Despite the weight for age tag after the name of the R400 000 Lanzerac Alta Mater Gr2 Green Point Stakes run at Kenilworth on Saturday, the race with a long tradition and history is now a conditions contest.
The conditions of the Gr2 feature indicate a penalty clause of 2kgs for a Gr1 win, with a 1kg premium for a Gr2 win.
And our investigations reveal that the gamechanging variation was implemented rather stealthily (hey,what’s new?), with all Gr2 and lesser features, now standardised across all racing jurisdictions.
Word has it that the racing operators met with the handicappers, and other industry representatives, to review the national feature race programme, in an attempt to uniformise conditions for similar races run in the varying racing jurisdictions.
It was decreed at this meeting of great minds, that feature race conditions would be standardised across all racing jurisdictions.
Apparently the move to implement penalties in Gr 2, Gr3 and Listed races was introduced to minimise the ‘fear factor’ faced by potential participants when having to square up at WFA to the likes of Gr1 and Gr2 winners.
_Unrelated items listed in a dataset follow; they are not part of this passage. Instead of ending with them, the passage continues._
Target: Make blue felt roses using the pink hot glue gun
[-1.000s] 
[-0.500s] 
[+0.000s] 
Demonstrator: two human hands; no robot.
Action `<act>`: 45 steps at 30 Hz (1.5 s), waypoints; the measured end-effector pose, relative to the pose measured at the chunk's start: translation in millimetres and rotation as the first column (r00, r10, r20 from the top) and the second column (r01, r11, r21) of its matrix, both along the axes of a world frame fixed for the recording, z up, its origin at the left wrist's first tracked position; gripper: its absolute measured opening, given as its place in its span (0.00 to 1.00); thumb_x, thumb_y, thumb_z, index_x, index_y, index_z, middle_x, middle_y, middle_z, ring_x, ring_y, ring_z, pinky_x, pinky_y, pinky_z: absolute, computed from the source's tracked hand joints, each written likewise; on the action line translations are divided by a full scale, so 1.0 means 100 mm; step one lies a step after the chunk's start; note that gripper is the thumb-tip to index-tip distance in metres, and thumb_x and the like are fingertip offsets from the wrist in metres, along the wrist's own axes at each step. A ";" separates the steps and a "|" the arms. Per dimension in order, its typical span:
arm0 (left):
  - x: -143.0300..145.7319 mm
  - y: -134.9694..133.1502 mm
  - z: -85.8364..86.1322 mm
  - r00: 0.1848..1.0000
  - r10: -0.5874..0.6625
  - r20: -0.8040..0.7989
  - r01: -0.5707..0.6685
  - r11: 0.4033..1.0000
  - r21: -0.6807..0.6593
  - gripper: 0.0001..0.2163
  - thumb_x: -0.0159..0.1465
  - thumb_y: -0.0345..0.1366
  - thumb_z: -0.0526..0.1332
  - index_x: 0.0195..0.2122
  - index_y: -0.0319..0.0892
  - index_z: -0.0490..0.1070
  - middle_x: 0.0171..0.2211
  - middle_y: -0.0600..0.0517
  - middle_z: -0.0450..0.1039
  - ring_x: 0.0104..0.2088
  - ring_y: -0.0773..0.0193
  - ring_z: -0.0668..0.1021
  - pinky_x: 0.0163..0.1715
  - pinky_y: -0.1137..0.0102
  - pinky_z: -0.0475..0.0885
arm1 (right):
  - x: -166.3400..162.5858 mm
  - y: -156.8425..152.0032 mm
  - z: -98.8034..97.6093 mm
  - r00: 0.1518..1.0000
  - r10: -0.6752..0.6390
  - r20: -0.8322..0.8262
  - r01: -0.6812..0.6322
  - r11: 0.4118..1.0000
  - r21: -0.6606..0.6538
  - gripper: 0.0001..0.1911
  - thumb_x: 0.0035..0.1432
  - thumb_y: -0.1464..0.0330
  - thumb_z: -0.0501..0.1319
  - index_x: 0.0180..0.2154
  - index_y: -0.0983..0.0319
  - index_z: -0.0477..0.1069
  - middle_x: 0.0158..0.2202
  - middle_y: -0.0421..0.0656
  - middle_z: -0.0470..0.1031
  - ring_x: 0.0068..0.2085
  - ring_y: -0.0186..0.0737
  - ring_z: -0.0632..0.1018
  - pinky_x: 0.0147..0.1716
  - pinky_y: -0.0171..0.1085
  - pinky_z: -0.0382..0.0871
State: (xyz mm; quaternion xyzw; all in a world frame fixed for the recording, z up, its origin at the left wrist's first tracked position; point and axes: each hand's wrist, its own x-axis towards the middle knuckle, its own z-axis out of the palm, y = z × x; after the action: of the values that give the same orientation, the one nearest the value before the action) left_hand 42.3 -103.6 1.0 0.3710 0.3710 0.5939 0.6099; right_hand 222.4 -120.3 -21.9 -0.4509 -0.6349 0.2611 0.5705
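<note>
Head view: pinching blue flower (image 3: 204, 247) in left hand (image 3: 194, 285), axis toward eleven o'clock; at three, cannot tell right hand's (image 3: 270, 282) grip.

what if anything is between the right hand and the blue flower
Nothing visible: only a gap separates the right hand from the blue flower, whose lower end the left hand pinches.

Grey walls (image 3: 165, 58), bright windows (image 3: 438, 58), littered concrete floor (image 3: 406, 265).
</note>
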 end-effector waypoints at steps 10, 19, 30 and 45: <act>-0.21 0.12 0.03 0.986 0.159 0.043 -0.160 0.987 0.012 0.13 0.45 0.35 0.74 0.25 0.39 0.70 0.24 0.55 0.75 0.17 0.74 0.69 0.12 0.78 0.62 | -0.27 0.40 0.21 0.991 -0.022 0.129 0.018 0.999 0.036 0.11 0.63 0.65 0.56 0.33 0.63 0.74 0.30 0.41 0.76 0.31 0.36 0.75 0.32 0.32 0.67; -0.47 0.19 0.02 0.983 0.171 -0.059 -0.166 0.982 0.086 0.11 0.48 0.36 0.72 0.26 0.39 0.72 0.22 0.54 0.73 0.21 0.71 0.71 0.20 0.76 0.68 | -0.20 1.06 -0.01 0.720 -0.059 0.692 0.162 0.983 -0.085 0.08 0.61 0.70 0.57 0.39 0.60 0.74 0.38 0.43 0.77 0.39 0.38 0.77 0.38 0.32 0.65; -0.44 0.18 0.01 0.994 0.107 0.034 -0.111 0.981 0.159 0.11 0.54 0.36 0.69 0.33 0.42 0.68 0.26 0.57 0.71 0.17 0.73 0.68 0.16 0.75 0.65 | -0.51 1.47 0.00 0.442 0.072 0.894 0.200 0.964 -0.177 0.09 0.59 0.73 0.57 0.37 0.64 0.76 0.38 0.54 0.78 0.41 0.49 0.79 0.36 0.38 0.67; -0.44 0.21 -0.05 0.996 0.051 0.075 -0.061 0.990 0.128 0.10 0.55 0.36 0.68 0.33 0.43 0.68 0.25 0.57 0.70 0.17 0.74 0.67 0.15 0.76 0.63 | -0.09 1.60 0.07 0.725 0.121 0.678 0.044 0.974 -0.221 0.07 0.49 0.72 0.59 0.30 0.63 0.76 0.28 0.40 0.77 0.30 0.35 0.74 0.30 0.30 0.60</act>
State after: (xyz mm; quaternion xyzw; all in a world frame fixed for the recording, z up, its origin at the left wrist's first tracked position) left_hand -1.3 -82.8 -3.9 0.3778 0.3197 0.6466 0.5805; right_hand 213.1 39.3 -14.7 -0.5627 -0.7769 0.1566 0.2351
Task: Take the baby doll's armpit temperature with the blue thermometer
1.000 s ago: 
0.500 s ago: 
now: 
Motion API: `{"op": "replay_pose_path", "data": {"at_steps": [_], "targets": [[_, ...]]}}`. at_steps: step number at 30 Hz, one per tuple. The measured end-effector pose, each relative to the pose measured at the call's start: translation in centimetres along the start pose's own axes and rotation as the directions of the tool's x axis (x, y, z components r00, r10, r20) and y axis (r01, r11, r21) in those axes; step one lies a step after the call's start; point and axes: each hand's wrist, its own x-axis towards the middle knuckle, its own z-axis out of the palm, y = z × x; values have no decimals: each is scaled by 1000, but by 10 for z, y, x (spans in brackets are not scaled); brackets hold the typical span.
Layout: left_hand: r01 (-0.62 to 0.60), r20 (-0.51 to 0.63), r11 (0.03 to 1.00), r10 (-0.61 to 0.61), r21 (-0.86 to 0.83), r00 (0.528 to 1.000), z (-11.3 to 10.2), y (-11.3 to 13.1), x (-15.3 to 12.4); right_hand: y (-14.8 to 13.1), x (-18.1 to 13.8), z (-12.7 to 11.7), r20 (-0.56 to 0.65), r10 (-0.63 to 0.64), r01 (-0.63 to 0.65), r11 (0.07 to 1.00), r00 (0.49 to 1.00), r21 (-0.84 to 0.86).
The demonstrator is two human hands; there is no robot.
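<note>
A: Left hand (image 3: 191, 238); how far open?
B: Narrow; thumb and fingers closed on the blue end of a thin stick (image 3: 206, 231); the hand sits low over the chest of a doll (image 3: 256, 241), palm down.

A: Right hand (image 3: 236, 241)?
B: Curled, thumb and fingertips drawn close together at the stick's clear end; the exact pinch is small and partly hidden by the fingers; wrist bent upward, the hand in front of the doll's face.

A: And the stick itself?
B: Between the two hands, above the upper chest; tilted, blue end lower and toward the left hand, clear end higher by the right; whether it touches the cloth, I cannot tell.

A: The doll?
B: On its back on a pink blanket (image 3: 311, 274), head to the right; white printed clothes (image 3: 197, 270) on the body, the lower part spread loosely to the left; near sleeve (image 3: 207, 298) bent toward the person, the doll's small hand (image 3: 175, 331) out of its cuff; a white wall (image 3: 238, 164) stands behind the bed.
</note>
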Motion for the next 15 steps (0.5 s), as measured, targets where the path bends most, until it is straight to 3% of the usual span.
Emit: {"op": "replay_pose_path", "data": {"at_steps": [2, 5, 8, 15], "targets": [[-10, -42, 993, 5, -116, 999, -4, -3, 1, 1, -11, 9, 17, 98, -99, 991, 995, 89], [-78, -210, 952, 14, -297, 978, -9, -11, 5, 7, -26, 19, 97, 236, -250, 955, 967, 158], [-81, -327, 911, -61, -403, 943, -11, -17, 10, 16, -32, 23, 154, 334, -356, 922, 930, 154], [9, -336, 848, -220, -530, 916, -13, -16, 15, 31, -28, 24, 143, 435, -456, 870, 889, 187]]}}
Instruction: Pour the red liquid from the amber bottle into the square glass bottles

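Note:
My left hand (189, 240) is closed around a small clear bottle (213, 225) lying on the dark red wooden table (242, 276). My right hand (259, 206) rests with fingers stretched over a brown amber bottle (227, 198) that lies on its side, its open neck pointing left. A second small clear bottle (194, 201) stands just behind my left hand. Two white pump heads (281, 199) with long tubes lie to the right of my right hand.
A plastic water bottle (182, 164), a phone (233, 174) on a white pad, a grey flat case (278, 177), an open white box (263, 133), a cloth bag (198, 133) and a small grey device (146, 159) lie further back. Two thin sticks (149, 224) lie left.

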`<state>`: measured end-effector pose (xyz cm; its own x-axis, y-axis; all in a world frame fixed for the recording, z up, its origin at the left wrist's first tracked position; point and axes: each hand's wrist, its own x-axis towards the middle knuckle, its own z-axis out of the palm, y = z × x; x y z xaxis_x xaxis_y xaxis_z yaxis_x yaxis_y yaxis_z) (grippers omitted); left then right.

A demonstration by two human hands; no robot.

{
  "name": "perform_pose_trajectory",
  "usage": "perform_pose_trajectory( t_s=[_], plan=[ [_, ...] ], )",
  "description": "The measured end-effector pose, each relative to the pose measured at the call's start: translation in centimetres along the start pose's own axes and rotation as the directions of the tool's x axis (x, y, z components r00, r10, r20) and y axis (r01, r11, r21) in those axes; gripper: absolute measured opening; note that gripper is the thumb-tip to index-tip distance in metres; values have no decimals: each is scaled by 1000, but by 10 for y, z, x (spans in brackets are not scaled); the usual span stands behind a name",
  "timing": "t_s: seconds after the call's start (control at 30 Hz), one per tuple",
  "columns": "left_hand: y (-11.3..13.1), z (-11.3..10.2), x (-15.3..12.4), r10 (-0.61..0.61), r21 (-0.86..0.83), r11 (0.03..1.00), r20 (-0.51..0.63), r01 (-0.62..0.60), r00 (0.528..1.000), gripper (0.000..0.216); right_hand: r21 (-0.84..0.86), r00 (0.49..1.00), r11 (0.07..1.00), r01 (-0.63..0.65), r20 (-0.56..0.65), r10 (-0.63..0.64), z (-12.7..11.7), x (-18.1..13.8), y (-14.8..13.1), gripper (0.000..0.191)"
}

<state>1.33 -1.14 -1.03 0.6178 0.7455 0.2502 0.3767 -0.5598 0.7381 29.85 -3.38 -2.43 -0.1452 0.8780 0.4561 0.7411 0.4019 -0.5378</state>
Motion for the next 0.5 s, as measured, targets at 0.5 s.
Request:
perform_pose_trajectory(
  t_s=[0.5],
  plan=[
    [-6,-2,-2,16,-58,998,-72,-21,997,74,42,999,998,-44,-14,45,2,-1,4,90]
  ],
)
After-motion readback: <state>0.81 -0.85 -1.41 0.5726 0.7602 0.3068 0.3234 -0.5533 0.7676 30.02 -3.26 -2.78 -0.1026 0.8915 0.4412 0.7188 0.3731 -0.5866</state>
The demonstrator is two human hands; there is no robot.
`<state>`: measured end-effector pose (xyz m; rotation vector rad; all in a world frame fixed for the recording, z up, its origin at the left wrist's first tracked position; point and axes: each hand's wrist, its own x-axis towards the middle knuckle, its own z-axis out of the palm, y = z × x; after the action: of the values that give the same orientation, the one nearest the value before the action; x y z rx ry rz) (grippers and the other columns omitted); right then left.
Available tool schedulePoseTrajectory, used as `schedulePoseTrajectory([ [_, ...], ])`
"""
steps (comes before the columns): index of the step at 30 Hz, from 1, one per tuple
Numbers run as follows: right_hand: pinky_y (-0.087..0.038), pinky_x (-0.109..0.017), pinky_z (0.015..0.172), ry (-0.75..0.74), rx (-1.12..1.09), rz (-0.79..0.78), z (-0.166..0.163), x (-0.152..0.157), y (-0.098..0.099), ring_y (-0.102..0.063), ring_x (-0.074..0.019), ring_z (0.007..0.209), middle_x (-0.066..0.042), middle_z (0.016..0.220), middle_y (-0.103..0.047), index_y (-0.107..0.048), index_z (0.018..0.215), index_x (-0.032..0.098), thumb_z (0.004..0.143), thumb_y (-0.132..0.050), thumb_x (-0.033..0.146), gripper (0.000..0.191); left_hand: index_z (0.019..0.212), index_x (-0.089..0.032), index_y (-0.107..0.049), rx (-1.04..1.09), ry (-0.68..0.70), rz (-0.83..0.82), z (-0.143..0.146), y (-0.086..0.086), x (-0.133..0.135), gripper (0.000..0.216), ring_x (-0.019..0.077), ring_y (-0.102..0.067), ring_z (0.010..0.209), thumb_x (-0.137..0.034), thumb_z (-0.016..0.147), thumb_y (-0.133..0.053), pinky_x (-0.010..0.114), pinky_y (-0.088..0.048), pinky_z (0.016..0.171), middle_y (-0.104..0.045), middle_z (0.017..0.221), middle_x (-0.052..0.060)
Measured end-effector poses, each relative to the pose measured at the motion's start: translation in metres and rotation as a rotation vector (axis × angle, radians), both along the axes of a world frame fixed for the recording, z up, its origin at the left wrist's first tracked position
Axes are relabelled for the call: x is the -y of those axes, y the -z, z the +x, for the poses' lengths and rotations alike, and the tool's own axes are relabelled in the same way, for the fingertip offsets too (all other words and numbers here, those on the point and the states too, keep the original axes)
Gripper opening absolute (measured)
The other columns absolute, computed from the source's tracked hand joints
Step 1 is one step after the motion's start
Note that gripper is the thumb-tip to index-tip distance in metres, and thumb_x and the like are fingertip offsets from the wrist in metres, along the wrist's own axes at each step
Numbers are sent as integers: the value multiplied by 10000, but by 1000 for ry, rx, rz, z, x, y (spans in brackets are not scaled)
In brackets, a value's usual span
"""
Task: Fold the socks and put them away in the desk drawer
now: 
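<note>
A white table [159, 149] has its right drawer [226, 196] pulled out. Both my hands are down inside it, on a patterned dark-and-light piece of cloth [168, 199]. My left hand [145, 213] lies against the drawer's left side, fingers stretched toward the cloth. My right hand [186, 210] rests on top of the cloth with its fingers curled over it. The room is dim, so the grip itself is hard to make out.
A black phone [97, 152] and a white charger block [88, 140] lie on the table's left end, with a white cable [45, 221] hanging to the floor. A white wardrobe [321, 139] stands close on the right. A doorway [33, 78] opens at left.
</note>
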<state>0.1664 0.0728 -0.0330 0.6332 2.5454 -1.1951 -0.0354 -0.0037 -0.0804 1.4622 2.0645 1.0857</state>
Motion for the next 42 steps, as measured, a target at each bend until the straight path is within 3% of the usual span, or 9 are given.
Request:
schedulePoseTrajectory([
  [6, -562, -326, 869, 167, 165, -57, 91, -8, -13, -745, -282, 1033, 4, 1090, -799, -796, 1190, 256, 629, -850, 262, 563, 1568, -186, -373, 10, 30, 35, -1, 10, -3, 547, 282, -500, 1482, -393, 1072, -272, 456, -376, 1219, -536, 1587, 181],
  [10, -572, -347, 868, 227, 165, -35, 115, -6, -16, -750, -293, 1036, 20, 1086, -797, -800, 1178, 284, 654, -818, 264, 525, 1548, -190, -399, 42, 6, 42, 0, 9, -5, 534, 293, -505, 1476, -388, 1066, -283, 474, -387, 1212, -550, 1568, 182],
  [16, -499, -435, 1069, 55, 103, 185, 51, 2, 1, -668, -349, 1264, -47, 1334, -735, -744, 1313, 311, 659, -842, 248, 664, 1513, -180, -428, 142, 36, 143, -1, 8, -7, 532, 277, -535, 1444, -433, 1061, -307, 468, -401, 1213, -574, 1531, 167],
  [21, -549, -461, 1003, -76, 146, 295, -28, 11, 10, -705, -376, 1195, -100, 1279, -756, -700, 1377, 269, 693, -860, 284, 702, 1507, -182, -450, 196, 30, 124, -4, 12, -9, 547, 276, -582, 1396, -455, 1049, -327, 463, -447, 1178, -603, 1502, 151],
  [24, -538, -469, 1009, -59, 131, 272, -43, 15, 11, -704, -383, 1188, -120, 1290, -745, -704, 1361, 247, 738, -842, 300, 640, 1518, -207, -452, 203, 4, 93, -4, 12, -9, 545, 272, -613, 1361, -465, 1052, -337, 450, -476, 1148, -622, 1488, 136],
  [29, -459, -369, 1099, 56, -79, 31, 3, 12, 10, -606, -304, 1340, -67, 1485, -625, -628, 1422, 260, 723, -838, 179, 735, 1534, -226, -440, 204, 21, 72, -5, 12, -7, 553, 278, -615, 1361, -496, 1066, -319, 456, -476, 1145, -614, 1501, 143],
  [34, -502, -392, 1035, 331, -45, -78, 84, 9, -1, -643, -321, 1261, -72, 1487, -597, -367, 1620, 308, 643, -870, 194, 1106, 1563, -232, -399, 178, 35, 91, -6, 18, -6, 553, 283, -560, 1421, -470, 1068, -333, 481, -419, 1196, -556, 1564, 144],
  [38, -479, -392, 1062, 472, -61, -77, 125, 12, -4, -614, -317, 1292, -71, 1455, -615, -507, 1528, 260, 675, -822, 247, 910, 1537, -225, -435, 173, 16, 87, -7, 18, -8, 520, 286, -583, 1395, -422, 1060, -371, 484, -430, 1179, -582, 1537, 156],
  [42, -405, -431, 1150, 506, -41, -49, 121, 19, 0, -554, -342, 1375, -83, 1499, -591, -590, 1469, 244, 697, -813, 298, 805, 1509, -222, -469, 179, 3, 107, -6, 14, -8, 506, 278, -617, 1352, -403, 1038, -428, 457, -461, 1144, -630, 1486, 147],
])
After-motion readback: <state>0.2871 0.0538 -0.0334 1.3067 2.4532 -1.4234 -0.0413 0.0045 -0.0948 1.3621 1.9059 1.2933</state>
These changes were apparently discussed at meetings of the Racing Programming Committees and implemented and applied nationally from 1 April 2015 – you guessed – April Fool’s day.
So the purist principle of weight-for-age was summararily tossed out of the window in the interests of increasing field sizes?
And on the assumption that owners and trainers obviously only run their horses if they can win – not for black type, or the track record – or the chance that they may get lucky and have a budding future stallion chase a champion home on weight for age terms. No, never.
With the Green Point Stakes being run on the same day as the Selangor Cup, and with the same prize money on offer, there clearly would no incentive for a 3yo to run in the Green Point and thus take on older horses.
So why still call it weight for age?
Besides the glaring shortcomings in the rationale of the thinking of these great minds, there sadly seems to be no shame, or consideration for tradition – or for much else that we hold dear.
And what about the mechanics of a simple press release announcing the changes?
This sort of action is often an indicator of a combination of incompetence and having something to hide. Why would a reasonable horseracing purist come to any other conclusion?
We hear that there are some powerful people in the structures, including industry leaders and sponsors, that are asking leading questions – after only hearing about these changes six months down the line!
This is not the end of this little story…
It is time the men in grey find out that there are people who know – and who care.